La France connaît une nouvelle crise politique. Vingt-sept jours seulement après sa nomination par Emmanuel Macron, le Premier ministre Sébastien Lecornu a présenté sa démission au Président de la République, qui l’a acceptée, a annoncé l’Élysée dans un communiqué publié en conséquence. Nommé le 9 septembre, l’ancien ministre des Armées a été massivement critiqué par l’opposition et la droite après avoir révélé dimanche soir une partie de son gouvernement. Son équipe ministérielle a duré moins de douze heures, rapporte TopTribune.
Sébastien Lecornu devient ainsi le Premier ministre le plus éphémère de la Ve République. Il devait prononcer mardi sa déclaration de politique générale à l’Assemblée et y présenter ses grandes orientations budgétaires. Sa démission ouvre une crise politique sans précédent en France depuis des décennies et place Emmanuel Macron sous une pression accrue, avec des demandes croissantes pour une nouvelle dissolution de l’Assemblée, voire une démission du chef de l’État. Depuis la réélection d’Emmanuel Macron en mai 2022, le pays a vu passer cinq Premiers ministres.

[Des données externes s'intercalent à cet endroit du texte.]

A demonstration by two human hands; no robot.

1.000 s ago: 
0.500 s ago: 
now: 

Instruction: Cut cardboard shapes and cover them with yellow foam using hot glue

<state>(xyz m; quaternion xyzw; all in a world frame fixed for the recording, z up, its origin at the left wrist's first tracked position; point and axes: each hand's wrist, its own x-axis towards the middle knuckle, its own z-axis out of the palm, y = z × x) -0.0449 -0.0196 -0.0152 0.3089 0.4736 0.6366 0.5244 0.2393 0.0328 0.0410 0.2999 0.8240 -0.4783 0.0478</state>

Le retour de Bruno Le Maire, le choix de trop
La nomination de Sébastien Lecornu avait déjà été accueillie avec scepticisme par la gauche et le Rassemblement national, qui ont menacé de déposer une motion de censure si aucune rupture claire avec la politique actuelle n’était annoncée.
Ces derniers jours, les Républicains ont intensifié la pression en liant leur participation à l’exécutif à des engagements supplémentaires de la part du Premier ministre, notamment en matière d’immigration. Ils réclamaient également un tiers des portefeuilles ministériels. Le dévoilement de l’équipe ministérielle dimanche soir, qui privilégie les reconductions et marque le retour au gouvernement de l’ancien ministre de l’Économie Bruno Le Maire, considéré comme responsable de la détérioration de la situation budgétaire, a exacerbé les tensions.